Now, let me just add one more thing. While putting on this garment changes every single one of us, for those of us who are white, when it comes to issues of race, we have some additional work to do. For instance, we need to do some deep soul searching about how often, deep inside, we feel like we belong at the center of power, that we deserve to be at the center of all decision-making. For those of us who are white, putting on the wedding garment means we have got to do the challenging work of actively becoming anti-racist people. It is one of the changes the wedding garment requires.

Here is how preacher David Buttrick put it:

What does [this parable] mean for you and for me? Nothing but a new life. If you come into the kingdom of God, do you think you can wear the same old prejudice you wear now? . . . And do you really think you can get away with occasional charity? No, dress up. You will want to match God’s own unlimited generosity with an extravagant love for others, particularly those in need. Anything less would be out of place in the kingdom. Anything else will seem old and shabby. Put on the new—new attitudes, new compassion, new loves. Your old life doesn’t belong at God’s great party. (David Buttrick, Speaking Parables: A Homiletic Guide, p .164)

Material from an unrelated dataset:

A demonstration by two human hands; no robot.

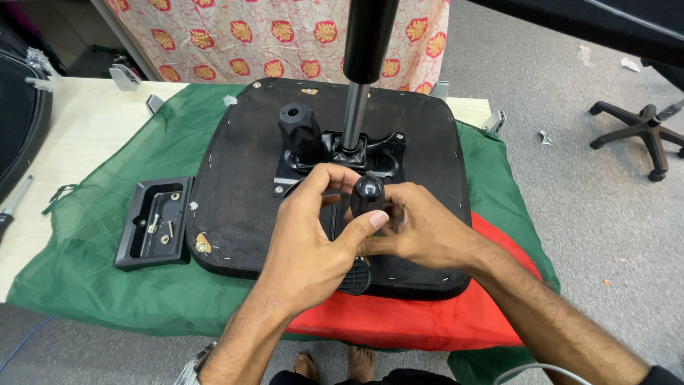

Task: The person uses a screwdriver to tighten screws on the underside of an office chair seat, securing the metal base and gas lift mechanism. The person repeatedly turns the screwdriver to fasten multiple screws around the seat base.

Remember the story within the story. Jesus wasn’t telling this parable of warning to those who had no idea about God’s claim on their lives. He wasn’t telling this parable of warning to those we might call unchurched or seekers. No, Jesus was telling this parable of warning to the insiders, to those who never missed a Sunday service, to those who volunteered to teach Sunday school, to those who served on the Joint Finance Committee, to those who made sandwiches each Saturday morning. Jesus was challenging those who thought they already had it figured out as well as those who had put their discipleship on cruise control.

In this last week of his life, in his last visit to Jerusalem, Jesus wanted to wake them up, to shock them into remembering that a life following him could be so much deeper and fuller and more liberating and transformative than they had ever imagined. He wanted them to see that they were barely skimming the surface of what could be. But he also wanted them to know that that kind of transformation and newness would require work on their part. That kind of transformation and newness would require openness and the willingness to be uncomfortable. That kind of transformation and newness would require a commitment to change. It would require nothing less than a whole new wedding garment.

For as my friend Tom Are has preached, while God’s grace is absolutely unconditional, it is not without expectation (Tom Are, “We Just Wanted a Simple Wedding,” 3 July 2016 sermon, Village Presbyterian Church, Prairie Village, Kansas). This parable of Jesus told in Matthew’s church claims that the question is not whether we can manage to fit this unexpected yet amazingly extravagant party into our schedule and our lives. The question is, as Sally Brown puts it, whether we will let this party change our schedule and our lives (Sally Brown, p. 187). For the party has started. What will we wear? Amen.